I filosofi greci, nell’Atene del V° secolo a.C. erano soliti dire: “Prenditi cura di te, conosci te stesso e sviluppa la tua parte migliore“, che era nello stesso tempo una massima filosofica ed una regola di condotta personale di gran pregio.
Nel mondo di oggi, la parte relativa alla cura di se stessi sembra avere perso significato ed importanza, tanto che chi lavora per l’autoaffermazione e lo sviluppo di sè può generare l’impressione di essere una persona egoista, troppo focalizzata su se stessa, e nello stesso tempo una sorta di minaccia per le diverse forme di collettività in cui si trova ad operare.
Si arriva alla paradossale situazione per cui l’indagine e l’espressione delle proprie potenzialità possono suscitare diffidenza e sotterranea disapprovazione.

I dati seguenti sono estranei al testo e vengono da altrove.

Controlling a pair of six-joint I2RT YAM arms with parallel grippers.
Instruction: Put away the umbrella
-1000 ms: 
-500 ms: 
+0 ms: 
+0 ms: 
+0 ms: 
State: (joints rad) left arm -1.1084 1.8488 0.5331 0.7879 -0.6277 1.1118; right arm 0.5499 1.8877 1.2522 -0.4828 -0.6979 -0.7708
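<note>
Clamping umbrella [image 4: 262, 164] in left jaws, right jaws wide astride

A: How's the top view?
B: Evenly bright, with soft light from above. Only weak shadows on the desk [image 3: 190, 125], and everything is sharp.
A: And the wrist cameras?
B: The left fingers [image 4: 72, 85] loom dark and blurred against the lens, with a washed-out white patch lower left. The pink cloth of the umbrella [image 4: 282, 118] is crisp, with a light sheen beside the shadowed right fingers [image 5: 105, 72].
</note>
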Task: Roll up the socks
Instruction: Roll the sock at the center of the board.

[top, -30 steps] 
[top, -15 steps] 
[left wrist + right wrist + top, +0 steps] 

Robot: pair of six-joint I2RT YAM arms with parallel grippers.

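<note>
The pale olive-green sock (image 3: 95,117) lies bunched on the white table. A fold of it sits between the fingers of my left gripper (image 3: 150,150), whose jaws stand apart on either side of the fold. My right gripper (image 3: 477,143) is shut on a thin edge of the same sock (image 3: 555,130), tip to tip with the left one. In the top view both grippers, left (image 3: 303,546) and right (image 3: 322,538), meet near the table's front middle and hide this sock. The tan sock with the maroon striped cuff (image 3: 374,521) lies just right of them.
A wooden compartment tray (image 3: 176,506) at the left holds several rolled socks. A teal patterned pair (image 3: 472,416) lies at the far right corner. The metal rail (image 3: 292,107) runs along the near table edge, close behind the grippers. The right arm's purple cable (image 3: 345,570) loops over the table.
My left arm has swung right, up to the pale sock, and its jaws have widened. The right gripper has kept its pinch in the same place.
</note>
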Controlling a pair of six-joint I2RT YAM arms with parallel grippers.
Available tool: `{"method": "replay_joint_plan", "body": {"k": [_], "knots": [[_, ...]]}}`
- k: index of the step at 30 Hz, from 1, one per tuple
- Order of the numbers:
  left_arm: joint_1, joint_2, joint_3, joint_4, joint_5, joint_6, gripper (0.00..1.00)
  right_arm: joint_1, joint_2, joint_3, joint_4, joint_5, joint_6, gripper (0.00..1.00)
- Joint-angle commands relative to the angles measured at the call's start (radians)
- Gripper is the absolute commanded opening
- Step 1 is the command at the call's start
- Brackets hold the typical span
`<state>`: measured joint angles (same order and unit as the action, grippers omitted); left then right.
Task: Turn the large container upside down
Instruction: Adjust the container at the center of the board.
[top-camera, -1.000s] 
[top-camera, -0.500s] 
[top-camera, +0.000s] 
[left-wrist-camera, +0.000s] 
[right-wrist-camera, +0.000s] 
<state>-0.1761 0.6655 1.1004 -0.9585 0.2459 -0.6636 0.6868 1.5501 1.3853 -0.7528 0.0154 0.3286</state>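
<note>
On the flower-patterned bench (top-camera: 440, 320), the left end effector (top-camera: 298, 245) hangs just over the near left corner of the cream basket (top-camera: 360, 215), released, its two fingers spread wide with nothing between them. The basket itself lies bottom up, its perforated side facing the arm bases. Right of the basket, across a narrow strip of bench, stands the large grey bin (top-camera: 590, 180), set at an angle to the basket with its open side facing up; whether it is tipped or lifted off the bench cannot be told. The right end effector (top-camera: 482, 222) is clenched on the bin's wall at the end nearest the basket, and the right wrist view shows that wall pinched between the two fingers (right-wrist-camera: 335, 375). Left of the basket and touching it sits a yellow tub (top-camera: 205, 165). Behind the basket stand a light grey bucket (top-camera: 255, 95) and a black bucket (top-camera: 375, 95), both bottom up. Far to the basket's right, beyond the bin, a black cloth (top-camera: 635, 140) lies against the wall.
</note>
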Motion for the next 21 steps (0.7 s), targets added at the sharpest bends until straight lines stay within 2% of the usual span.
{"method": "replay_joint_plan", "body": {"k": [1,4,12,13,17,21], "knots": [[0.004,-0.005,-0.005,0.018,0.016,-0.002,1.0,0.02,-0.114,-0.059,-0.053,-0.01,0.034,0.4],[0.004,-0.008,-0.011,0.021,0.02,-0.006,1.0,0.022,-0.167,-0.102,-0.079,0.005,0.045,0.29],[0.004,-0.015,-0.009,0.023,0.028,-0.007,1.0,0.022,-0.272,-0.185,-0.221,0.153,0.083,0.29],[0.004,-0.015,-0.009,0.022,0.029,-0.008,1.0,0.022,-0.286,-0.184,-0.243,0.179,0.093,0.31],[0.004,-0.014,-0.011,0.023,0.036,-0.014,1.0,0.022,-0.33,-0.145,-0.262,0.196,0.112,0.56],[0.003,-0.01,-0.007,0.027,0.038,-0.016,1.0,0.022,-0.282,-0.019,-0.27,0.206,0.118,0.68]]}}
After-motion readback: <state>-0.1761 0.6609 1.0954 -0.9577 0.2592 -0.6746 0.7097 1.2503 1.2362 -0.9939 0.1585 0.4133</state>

Vorrei allora risolvere questo paradosso rimarcando come prima cosa il tratto del tutto naturale e squisitamente “umano” del prendersi cura di se stessi: la mia formazione mi ha portato a credere che fondamentalmente non esista alcun bisogno radicato ed imprescindibile nella specie umana, se non alcune tendenze, fortemente connaturate all’uomo, ma difficilmente identificabili come bisogni assoluti.
Persino il bisogno più inviolabile tra quelli che potremmo immaginare, ossia il bisogno di mantenersi vivi, appare essere tale come sembrerebbero dimostrare le gesta di tutti coloro che volontariamente hanno rinunciato e continuano a rinunciare alla loro vita per affermare un ideale religioso, patriottico ecc.
Ritengo tuttavia che l’umanità nel suo complesso abbia due scopi universali: uno è appunto quello della sopravvivenza (anche se ho appena dimostrato che non si tratta di un bisogno imprescindibile), l’altro è quello del benessere. Un ben-essere inteso non in senso materialistico, quanto psicologico ed interiore.
E forse, a pensarci bene, questo secondo scopo è ancora più forte di quello di sopravvivenza: chi si toglie volontariamente la vita, in questo caso senza un fine ideale, sembra farlo non perchè non sopporti più la sua condizione di essere umano vivo, quanto quella di essere umano sofferente. Non sopporta più non già il vivere in sè, quanto lo stare male.
Adoperandosi nella cura di se stesso e nel costante esercizio di sviluppare la sua parte migliore, una persona quindi starebbe perseguendo una finalità universalmente connaturata ad un essere cosciente che è quella di alimentare il proprio benessere interiore, il suo stare meglio.
E’ fuor di dubbio che chi lavora alacremente sul proprio progresso personale abbia sviluppati in sè dei tratti individualistici, ma essere individualisti non equivale ed essere egoisti. In un percorso di sviluppo personale non può esistere crescita senza contributo, progresso senza condivisione, lavorare su se stessi significa lavorare attivamente anche sul proprio contesto relazionale, e riconoscere nell’altro una risorsa preziosa, un’oasi accogliente in cui dissetarsi negli inevitabili momenti di stanca.
Ed uno degli sbocchi finali di una maggiore autoconsapevolezza è proprio la condivisione, il gradino più alto della piramide cui non si può arrivare se prima non ci si è riusciti a sviluppare ed a prendere coscienza di chi si è e si è impegnati a diventare, altrimenti potremmo trovarci nella spiacevole situazione di quel signore generoso che vorrebbe aiutare il senzatetto che gli chiede l’elemosina, ma che frugandosi nella tasca si accorge di non avere niente da dargli.
E’ evidente che prima di dare dobbiamo avere, ed uno dei motivi per cui vale la pena avere di più, è proprio quello di essere pronti a dare.